▶ [How to complete this task]:
Look through the entries that follow and return each line that has the string "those".

Saved entries
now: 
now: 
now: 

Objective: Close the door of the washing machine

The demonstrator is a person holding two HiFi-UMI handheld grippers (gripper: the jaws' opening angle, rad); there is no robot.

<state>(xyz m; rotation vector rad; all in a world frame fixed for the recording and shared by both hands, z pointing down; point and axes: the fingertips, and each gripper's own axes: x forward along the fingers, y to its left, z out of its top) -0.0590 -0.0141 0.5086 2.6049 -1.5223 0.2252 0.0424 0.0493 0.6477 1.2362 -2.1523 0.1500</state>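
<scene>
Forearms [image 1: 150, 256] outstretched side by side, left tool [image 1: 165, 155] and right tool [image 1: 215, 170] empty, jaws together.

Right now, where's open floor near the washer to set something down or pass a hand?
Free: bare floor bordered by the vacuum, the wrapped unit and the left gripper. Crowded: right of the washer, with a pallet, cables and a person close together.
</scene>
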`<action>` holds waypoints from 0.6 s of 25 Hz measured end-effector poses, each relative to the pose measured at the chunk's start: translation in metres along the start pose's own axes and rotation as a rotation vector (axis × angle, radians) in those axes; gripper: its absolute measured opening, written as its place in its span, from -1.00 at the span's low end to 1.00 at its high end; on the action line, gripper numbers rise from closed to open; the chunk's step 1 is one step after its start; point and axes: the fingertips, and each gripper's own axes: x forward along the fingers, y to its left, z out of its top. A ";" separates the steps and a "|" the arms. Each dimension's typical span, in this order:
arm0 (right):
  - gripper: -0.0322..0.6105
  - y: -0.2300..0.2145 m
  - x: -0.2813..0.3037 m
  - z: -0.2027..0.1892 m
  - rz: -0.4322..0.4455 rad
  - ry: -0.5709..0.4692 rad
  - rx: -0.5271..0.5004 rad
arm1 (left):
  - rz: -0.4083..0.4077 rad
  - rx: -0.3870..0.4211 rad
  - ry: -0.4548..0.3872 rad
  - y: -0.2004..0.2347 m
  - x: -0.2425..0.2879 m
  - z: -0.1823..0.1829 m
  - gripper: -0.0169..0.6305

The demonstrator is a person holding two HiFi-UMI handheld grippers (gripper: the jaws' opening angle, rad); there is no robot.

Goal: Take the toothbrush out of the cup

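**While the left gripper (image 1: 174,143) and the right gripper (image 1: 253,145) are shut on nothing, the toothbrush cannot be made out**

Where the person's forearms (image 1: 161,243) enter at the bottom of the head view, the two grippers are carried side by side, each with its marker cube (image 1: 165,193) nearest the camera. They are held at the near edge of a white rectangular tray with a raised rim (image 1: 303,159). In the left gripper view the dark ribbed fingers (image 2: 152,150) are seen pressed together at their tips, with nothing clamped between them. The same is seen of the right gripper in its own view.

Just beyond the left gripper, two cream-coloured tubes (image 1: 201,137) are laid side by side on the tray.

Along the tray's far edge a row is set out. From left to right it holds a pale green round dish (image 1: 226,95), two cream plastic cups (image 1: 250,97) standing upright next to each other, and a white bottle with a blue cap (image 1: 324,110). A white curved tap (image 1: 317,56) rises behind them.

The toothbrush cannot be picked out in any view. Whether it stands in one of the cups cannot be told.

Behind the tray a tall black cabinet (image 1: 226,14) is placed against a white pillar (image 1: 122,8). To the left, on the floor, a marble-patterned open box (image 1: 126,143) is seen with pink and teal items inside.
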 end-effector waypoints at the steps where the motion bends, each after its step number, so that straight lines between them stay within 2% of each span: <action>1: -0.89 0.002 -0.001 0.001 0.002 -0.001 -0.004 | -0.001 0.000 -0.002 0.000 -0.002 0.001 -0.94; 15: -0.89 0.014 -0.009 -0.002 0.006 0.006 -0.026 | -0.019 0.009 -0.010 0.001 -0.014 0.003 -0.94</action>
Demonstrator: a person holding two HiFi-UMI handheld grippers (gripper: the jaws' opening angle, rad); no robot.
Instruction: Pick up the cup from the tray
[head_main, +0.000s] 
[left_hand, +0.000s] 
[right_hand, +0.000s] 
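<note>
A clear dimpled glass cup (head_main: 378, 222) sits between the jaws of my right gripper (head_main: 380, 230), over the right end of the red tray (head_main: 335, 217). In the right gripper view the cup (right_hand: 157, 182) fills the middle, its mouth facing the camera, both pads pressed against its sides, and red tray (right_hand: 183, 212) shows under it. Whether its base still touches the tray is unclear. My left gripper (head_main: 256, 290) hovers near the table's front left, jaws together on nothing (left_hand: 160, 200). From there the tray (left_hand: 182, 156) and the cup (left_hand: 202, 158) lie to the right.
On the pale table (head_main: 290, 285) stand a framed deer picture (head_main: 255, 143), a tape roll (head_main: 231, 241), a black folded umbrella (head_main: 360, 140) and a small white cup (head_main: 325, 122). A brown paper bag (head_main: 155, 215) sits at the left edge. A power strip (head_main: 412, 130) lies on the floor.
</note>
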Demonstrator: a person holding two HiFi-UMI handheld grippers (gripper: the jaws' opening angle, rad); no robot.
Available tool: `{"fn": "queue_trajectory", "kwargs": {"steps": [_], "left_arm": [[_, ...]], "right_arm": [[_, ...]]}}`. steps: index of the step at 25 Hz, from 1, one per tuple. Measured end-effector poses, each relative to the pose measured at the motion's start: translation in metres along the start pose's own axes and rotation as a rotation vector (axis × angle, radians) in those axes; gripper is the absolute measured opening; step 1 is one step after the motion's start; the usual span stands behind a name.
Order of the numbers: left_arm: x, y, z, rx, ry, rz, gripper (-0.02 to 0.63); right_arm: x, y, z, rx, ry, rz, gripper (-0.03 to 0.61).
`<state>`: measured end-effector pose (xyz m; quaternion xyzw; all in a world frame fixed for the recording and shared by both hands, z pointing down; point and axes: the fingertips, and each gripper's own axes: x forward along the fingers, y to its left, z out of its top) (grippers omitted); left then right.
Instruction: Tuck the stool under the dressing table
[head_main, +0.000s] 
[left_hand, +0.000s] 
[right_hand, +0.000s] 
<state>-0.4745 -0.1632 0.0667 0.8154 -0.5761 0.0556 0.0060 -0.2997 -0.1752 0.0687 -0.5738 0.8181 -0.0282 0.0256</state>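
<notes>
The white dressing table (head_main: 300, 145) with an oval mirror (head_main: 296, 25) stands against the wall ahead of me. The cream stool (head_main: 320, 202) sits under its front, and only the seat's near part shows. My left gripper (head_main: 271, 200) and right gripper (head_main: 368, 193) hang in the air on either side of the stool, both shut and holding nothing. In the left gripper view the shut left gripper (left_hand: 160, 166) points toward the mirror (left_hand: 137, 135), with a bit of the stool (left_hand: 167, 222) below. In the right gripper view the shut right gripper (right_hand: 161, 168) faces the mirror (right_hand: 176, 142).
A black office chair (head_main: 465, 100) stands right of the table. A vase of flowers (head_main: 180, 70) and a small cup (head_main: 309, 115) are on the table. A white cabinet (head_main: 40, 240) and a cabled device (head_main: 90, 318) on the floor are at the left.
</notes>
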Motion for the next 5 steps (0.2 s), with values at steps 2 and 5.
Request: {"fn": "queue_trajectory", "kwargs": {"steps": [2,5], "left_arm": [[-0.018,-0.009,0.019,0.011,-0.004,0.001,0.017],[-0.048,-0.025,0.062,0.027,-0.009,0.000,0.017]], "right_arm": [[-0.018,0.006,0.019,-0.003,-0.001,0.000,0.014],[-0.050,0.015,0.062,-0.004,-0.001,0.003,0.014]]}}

▶ [Solution for this task]:
`<action>` holds waypoints from 0.6 s of 25 Hz measured end-effector poses, each relative to the pose measured at the chunk's start: translation in metres along the start pose's own axes and rotation as a rotation vector (axis × angle, radians) in those axes; gripper: its absolute measured opening, written as its place in its span, from -1.00 at the span's low end to 1.00 at its high end; on the action line, gripper numbers rise from closed to open; the chunk's step 1 is one step after its start; point and axes: the fingertips, and each gripper's own axes: x forward along the fingers, y to its left, z out of its top. A ";" separates the steps and a "|" the arms. Each dimension's typical span, in this order:
Available tool: `{"fn": "queue_trajectory", "kwargs": {"steps": [_], "left_arm": [[_, ...]], "right_arm": [[_, ...]]}}`. steps: index of the step at 25 Hz, from 1, one per tuple. Measured end-effector poses, each relative to the pose measured at the motion's start: translation in metres along the start pose's own axes and rotation as a rotation vector (axis × angle, radians) in those axes; gripper is the absolute measured opening; step 1 is one step after the motion's start; the usual span stands behind a name.

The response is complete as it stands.